Social networks are a great leveler. Journalists, TV presenters, CEOs, celebrities and politicians all use social networks. It is easy, even commonplace, to have a discussion involving someone influential and to either become more informed by them or to inform and influence them yourself. I have witnessed a party affiliation change after a discussion with Ed Milliband via twitter and I have seen MPs decide to sign Early Day Motions after constituents contacted them through the same medium. I have seen journalists write about issues and bring them to a wider audience after they became aware of them through social media.

Websites like They Work For You and What Do They Know make it easy to keep tabs on what your elected representatives are doing at all levels of government. Sites such as Write To Them give an effortless way to send your thoughts to politicians, sending your missives by email where it is an option, or by fax where it is not. The Tweetminster website can put you in touch with your MP via twitter. Form letters are not so effective, but thoughtful discussion through these methods can make a difference.

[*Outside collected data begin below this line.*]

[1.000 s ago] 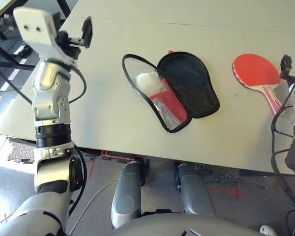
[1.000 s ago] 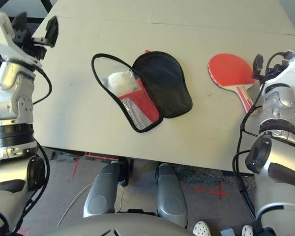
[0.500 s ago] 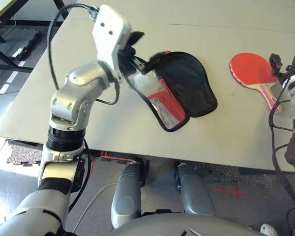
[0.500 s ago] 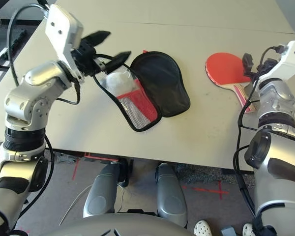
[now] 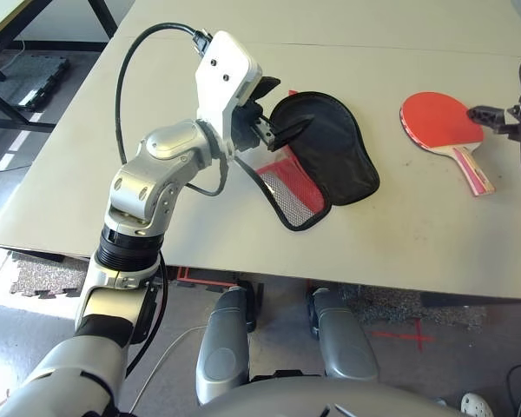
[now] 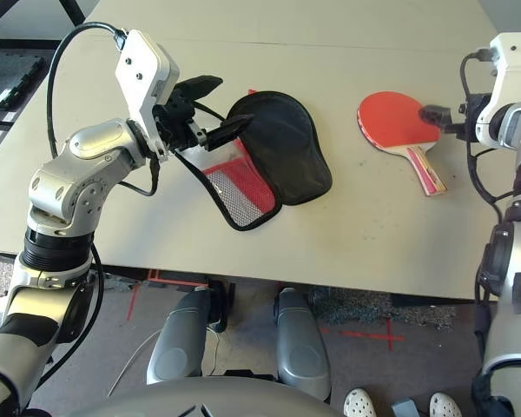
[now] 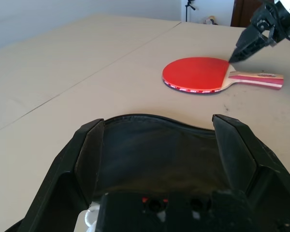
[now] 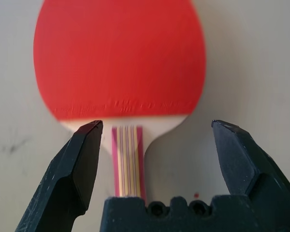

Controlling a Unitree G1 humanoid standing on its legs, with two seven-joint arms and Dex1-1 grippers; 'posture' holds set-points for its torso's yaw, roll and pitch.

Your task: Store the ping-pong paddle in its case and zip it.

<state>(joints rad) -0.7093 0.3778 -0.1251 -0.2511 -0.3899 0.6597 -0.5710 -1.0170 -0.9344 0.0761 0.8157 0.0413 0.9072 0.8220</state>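
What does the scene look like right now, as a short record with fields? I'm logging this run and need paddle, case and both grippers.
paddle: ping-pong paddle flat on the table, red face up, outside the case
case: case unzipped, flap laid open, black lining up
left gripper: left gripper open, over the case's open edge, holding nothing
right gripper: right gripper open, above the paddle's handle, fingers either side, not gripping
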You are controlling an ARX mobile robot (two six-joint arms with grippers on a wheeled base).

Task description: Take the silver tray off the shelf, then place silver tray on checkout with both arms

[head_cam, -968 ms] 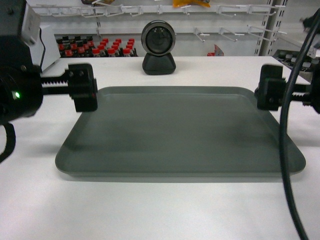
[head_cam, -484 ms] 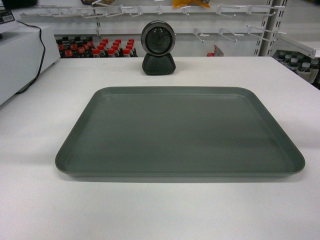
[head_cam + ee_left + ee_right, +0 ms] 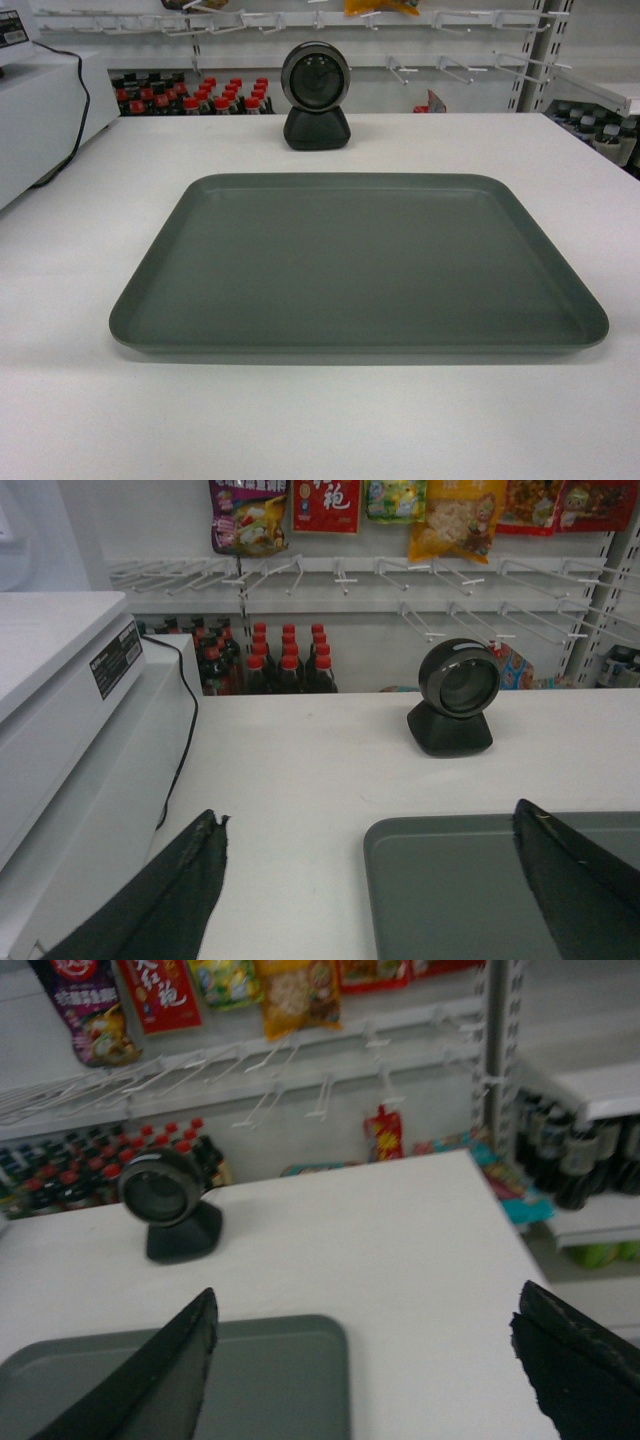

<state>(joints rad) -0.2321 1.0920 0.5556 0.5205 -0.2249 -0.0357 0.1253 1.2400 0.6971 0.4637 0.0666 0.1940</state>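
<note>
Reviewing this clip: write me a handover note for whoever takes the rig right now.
Left tool: open, empty, above the silver tray's left rim.
Right tool: open, empty, above the tray's right rim.
Silver tray: flat on the checkout, in front of the scanner; nothing on it.
Done: tray placed, both tools off it.
Left: nothing visible; the shelf it came from is not identifiable here.

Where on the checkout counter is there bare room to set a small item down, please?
Bare white checkout lies left of the silver tray, right of it, and in a wide strip in front. Behind the tray, only the middle is taken by the barcode scanner; either side is free.
</note>
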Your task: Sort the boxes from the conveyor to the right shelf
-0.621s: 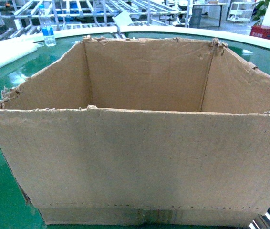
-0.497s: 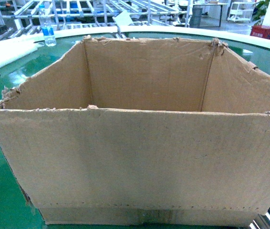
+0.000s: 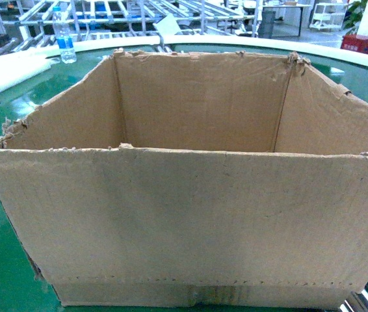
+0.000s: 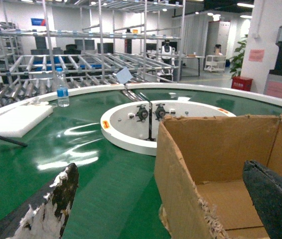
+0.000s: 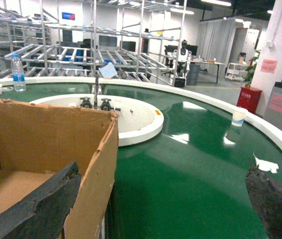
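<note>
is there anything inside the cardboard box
No, the carton is empty; the right wrist view shows only its bare brown floor.

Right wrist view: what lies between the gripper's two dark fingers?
The brown cardboard carton's right wall and bare glossy green belt; the right gripper straddles that wall.

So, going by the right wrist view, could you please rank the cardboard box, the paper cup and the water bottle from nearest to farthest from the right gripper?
1. Cardboard box: at the right gripper's left finger.
2. Paper cup: right, by the belt's rim.
3. Water bottle: far left, at the far rim.
</note>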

Clifford Singer has said that social media has transformed protest. He talked about how social media has been used to unite activist groups and organise real-world actions,  and he was correct to say that protest has been transformed. I am not arguing that everyone should cease protesting immediately or that they should move back from the streets to the internet. Far from it.

I believe that changing opinion requires the use of every available method of protest. But here’s the thing: if you want to change opinions and like me, you can’t go out to protest, the internet isn’t such a bad place to be.

Guest post by Steven Sumpter, known online as @latentexistence. A longer version of this article originally appeared here.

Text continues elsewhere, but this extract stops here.